James H. Wallace, Jr., Washington, DC, argued the cause for appellees Receiver for Vision Communications, Inc., and Wilkes-Barre-Scranton, L.C. With him on the brief was Fred F. Fielding.
Eric Summergrad, Principal Assistant General Counsel, Washington, DC, argued the cause for appellee Securities and Exchange Commission. With him on the brief were Simon M. Lorne, General Counsel, Leslie E. Smith, Senior Litigation Counsel, and Susan K. Straus, Attorney. Jacob H. Stillman, Associate General Counsel, entered an appearance.
Before: EDWARDS, Chief Judge, WALD and RANDOLPH, Circuit Judges.

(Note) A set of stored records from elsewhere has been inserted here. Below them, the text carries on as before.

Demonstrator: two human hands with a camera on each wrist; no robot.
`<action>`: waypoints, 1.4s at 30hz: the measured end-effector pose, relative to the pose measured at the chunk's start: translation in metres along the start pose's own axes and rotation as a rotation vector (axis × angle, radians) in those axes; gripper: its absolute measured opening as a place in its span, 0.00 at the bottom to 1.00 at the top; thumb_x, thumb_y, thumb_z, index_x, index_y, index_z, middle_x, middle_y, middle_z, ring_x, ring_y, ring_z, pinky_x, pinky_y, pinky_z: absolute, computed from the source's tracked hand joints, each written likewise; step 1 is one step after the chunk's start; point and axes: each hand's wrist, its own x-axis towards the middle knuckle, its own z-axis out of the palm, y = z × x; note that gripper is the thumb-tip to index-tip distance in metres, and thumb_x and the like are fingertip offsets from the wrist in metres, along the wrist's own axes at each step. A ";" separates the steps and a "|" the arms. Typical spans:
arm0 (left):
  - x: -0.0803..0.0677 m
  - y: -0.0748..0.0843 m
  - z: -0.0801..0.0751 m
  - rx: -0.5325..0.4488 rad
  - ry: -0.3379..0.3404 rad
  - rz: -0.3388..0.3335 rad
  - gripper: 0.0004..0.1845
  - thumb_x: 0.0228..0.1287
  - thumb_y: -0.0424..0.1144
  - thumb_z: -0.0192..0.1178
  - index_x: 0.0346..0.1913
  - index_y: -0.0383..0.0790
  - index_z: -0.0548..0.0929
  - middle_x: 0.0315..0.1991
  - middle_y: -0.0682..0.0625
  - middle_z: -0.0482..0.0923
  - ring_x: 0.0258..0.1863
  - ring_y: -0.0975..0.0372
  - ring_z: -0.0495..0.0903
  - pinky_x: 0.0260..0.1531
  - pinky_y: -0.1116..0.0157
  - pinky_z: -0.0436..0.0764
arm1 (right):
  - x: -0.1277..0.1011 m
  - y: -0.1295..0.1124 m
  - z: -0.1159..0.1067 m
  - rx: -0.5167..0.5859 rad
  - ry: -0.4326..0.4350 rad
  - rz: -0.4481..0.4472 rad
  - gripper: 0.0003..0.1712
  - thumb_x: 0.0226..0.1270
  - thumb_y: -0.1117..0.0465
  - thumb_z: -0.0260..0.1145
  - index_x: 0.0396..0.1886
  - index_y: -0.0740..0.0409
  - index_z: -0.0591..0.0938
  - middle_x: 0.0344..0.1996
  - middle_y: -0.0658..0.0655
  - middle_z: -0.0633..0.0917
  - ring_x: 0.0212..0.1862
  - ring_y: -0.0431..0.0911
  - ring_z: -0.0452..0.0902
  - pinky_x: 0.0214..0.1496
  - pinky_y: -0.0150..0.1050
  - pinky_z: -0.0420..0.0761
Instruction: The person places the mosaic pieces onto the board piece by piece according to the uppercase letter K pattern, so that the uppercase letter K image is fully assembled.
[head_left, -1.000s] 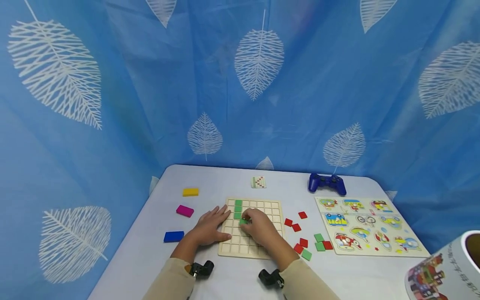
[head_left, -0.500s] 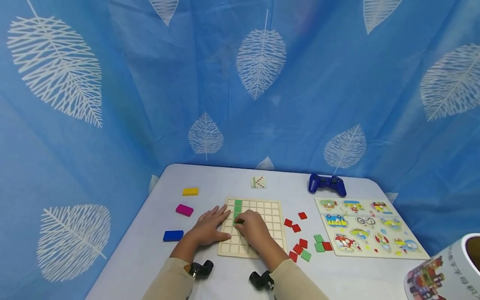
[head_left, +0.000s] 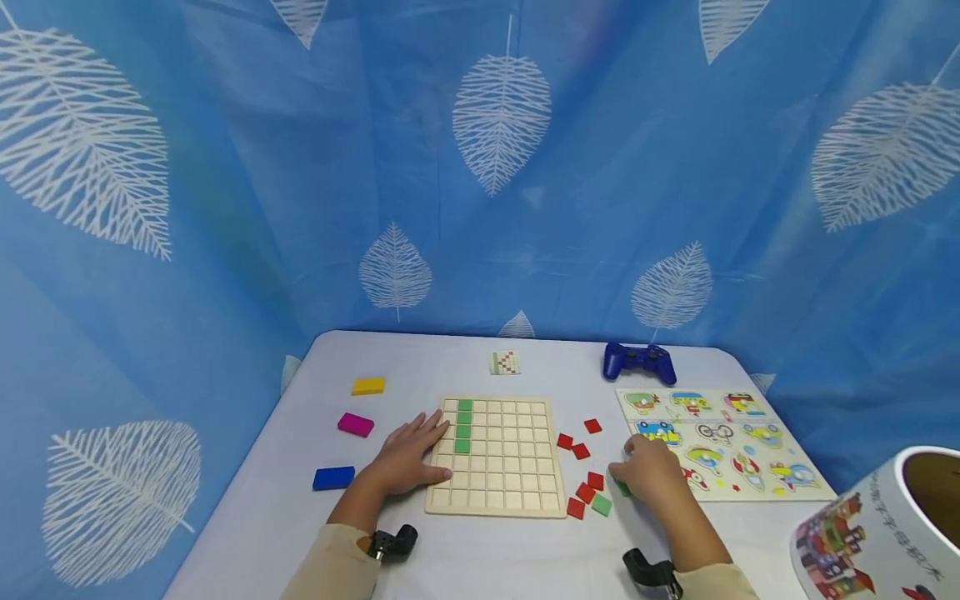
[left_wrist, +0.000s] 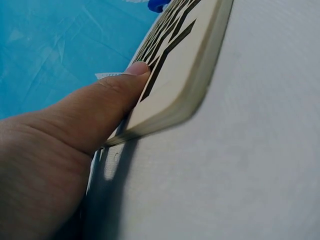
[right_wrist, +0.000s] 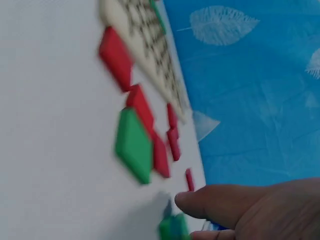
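Observation:
My left hand (head_left: 411, 454) lies with fingers spread along the left edge of a wooden grid board (head_left: 517, 509), and its thumb (left_wrist: 117, 95) rests on the rim near the corner. A column of green square tiles (head_left: 463, 432) fills cells at the board's upper left. To the right of the board, my right hand (head_left: 652, 473) reaches down over a green tile (right_wrist: 172, 229), fingertips beside it. Whether they pinch it cannot be seen. A second loose green tile (head_left: 602, 505) lies near several red tiles (head_left: 585, 492).
A picture puzzle board (head_left: 750, 433) lies right of the tiles, partly under my right hand. Behind it is a blue game controller (head_left: 639, 362). A pattern card (head_left: 505, 362) lies at the back. Yellow (head_left: 368, 386), magenta (head_left: 356, 424) and blue (head_left: 333, 478) blocks stand left; a printed cup (head_left: 862, 533) is front right.
My right hand has left the green column on the board and moved right to the loose tiles. The lowest green tile now sits in its cell. My left hand stays on the board.

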 end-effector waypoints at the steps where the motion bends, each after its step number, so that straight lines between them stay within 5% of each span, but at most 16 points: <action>1: -0.001 0.000 0.000 0.001 0.001 -0.004 0.51 0.60 0.65 0.71 0.82 0.54 0.63 0.86 0.54 0.49 0.86 0.51 0.43 0.82 0.41 0.45 | 0.000 0.005 0.001 0.003 -0.002 0.012 0.31 0.62 0.53 0.76 0.57 0.69 0.81 0.51 0.70 0.83 0.47 0.60 0.77 0.49 0.58 0.80; 16: -0.001 0.002 -0.002 -0.006 -0.001 -0.004 0.51 0.59 0.64 0.72 0.82 0.54 0.63 0.86 0.54 0.50 0.86 0.50 0.43 0.81 0.39 0.45 | -0.002 0.011 0.011 0.034 0.032 -0.007 0.19 0.63 0.60 0.74 0.47 0.70 0.83 0.40 0.64 0.86 0.42 0.56 0.78 0.46 0.55 0.79; 19: 0.000 0.001 -0.003 -0.003 -0.001 -0.014 0.51 0.59 0.64 0.72 0.82 0.55 0.63 0.86 0.54 0.50 0.86 0.50 0.43 0.81 0.40 0.45 | -0.004 -0.013 0.018 0.062 0.085 -0.060 0.17 0.65 0.63 0.73 0.50 0.67 0.85 0.43 0.64 0.85 0.44 0.57 0.77 0.48 0.55 0.80; 23: 0.000 0.000 -0.005 0.007 -0.005 -0.020 0.50 0.59 0.64 0.71 0.83 0.56 0.62 0.86 0.55 0.49 0.86 0.51 0.43 0.82 0.41 0.44 | -0.008 -0.074 0.039 0.117 0.140 -0.249 0.18 0.65 0.62 0.74 0.54 0.56 0.87 0.49 0.60 0.86 0.52 0.56 0.79 0.54 0.55 0.81; 27: 0.001 -0.001 -0.007 0.004 -0.017 -0.005 0.50 0.61 0.64 0.70 0.83 0.56 0.62 0.86 0.55 0.49 0.86 0.51 0.42 0.82 0.41 0.44 | -0.017 -0.136 0.069 0.188 0.059 -0.470 0.15 0.66 0.61 0.74 0.52 0.50 0.88 0.48 0.53 0.87 0.53 0.51 0.81 0.55 0.52 0.83; 30: 0.001 -0.001 -0.007 0.017 -0.021 0.012 0.49 0.61 0.64 0.70 0.83 0.55 0.63 0.86 0.55 0.49 0.86 0.50 0.43 0.82 0.41 0.44 | -0.022 -0.165 0.090 0.216 -0.009 -0.550 0.14 0.66 0.62 0.74 0.51 0.52 0.88 0.45 0.51 0.88 0.50 0.47 0.81 0.53 0.48 0.83; 36: 0.002 -0.001 -0.006 0.032 -0.015 0.023 0.49 0.61 0.64 0.70 0.82 0.54 0.63 0.86 0.54 0.49 0.86 0.50 0.43 0.82 0.41 0.45 | -0.028 -0.185 0.110 0.192 0.010 -0.526 0.10 0.63 0.62 0.77 0.44 0.52 0.87 0.42 0.48 0.86 0.47 0.43 0.82 0.52 0.45 0.84; 42: 0.002 -0.002 -0.006 0.017 -0.012 0.021 0.49 0.62 0.64 0.70 0.82 0.54 0.63 0.86 0.54 0.49 0.86 0.50 0.43 0.82 0.41 0.45 | -0.032 -0.182 0.116 0.174 0.051 -0.539 0.06 0.62 0.62 0.78 0.39 0.52 0.90 0.35 0.47 0.80 0.36 0.40 0.74 0.39 0.36 0.79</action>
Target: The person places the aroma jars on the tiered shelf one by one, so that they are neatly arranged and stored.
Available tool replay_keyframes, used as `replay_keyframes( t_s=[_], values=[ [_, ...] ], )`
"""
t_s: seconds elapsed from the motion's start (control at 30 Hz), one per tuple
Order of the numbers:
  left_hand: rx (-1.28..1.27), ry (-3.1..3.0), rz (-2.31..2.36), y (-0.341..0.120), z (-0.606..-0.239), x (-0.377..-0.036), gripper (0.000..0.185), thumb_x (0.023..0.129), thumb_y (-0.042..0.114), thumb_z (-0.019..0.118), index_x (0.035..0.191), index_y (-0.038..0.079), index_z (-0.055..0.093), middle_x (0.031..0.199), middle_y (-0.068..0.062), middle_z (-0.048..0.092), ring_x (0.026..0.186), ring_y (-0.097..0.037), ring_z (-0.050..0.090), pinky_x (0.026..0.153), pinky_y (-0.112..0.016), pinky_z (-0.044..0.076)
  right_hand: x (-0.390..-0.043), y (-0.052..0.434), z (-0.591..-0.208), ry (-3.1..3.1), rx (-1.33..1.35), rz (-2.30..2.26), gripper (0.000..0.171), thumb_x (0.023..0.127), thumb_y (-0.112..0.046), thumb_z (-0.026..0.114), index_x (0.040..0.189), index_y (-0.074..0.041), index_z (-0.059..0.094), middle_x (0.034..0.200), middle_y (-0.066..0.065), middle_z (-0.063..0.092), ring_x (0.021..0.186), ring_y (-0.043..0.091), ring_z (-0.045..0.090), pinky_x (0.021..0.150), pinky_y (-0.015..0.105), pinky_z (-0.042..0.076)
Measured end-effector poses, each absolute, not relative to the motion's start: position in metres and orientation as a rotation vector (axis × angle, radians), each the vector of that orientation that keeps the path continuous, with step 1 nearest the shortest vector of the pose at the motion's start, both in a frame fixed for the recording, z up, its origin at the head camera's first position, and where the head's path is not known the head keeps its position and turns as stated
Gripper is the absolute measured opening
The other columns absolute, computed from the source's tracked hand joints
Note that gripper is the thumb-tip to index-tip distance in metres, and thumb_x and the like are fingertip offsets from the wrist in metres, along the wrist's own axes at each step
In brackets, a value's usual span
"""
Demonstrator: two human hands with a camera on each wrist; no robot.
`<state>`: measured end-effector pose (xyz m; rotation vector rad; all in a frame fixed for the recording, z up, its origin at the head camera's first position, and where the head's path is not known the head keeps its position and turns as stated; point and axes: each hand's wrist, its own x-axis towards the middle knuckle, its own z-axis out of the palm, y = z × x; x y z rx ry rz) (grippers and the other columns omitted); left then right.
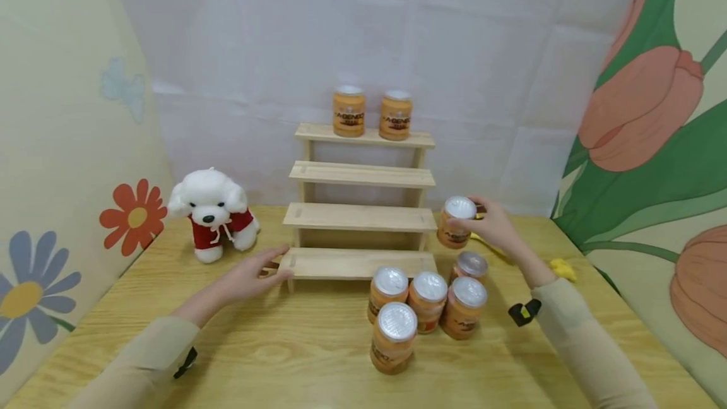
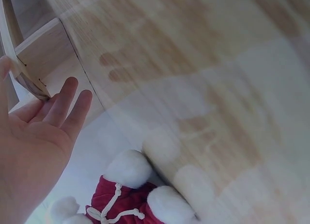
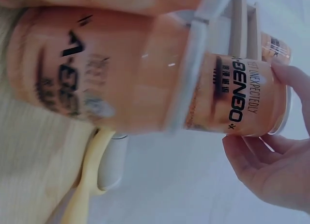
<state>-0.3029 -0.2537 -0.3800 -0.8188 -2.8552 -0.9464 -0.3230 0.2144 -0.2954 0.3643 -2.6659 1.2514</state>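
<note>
My right hand (image 1: 490, 227) grips an orange jar (image 1: 452, 232) with a silvery lid, thumb and fingers around its side. The held jar is upright, above a group of similar jars (image 1: 462, 317) on the table and just right of the stepped wooden rack (image 1: 358, 215). In the right wrist view, dark lettering shows on the held jar (image 3: 237, 95). At the rack's lower left end, my left hand (image 1: 250, 276) holds the end of the bottom board, thumb in front and fingers behind. The left wrist view shows its last two fingers (image 2: 72, 105) extended.
Two more jars (image 1: 396, 117) stand on the rack's top board. A white plush dog (image 1: 212, 213) in a red top sits left of the rack. Behind the right arm lies a yellow item (image 1: 562, 269). A white cloth (image 1: 483, 81) hangs behind the table.
</note>
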Motion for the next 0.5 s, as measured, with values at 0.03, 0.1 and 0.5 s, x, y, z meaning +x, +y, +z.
replay_keyframes(
  t_s=[0.03, 0.1, 0.5],
  values=[
    [-0.818, -2.857, -0.948, -0.253, -0.38, -0.303, 0.068, 0.095, 0.037, 0.055, 0.141, -0.007, 0.034, 0.141, -0.029, 0.039, 0.113, -0.041, 0.055, 0.092, -0.05, 0.05, -0.323, 0.213, -0.293, -2.66, 0.357, 1.243, 0.064, 0.08, -0.033, 0.074, 0.13, -0.001, 0.05, 0.118, 0.02, 0.058, 0.106, 0.032, 0.055, 0.077, 0.033, 0.052],
    [-0.814, -2.858, -0.949, -0.252, -0.38, -0.303, 0.068, 0.095, 0.037, 0.054, 0.142, -0.007, 0.034, 0.141, -0.029, 0.039, 0.113, -0.041, 0.055, 0.091, -0.051, 0.05, -0.322, 0.211, -0.289, -2.646, 0.35, 1.241, 0.062, 0.081, -0.032, 0.074, 0.13, -0.001, 0.05, 0.117, 0.02, 0.058, 0.105, 0.031, 0.054, 0.076, 0.032, 0.051],
    [-0.821, -2.86, -0.956, -0.254, -0.379, -0.301, 0.067, 0.095, 0.037, 0.054, 0.142, -0.007, 0.033, 0.141, -0.029, 0.039, 0.112, -0.041, 0.055, 0.091, -0.05, 0.05, -0.33, 0.203, -0.275, -2.576, 0.335, 1.35, 0.063, 0.082, -0.038, 0.072, 0.131, -0.005, 0.051, 0.121, 0.017, 0.057, 0.105, 0.028, 0.055, 0.081, 0.036, 0.051]
  ],
)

Opinion for the court filed by Circuit Judge RANDOLPH.
RANDOLPH, Circuit Judge:
We have before us the remnants of a civil enforcement action brought by the Securities and Exchange Commission in the United States District Court for the District of Columbia. The SEC's сomplaint, filed in March 1994, alleged that a Texas company and a California company and two individuals from California had illegally solicited investments in a scheme to build a "wireless cable" communications system in the Wilkes-Barre/Scranton area of Pennsylvania. Without admitting or denying the allеgations, the defendants consented to a decree enjoining them from violating the securities laws, directing the two individuals to disgorge $550,000, and appointing a receiver to liquidate the assets of the companies.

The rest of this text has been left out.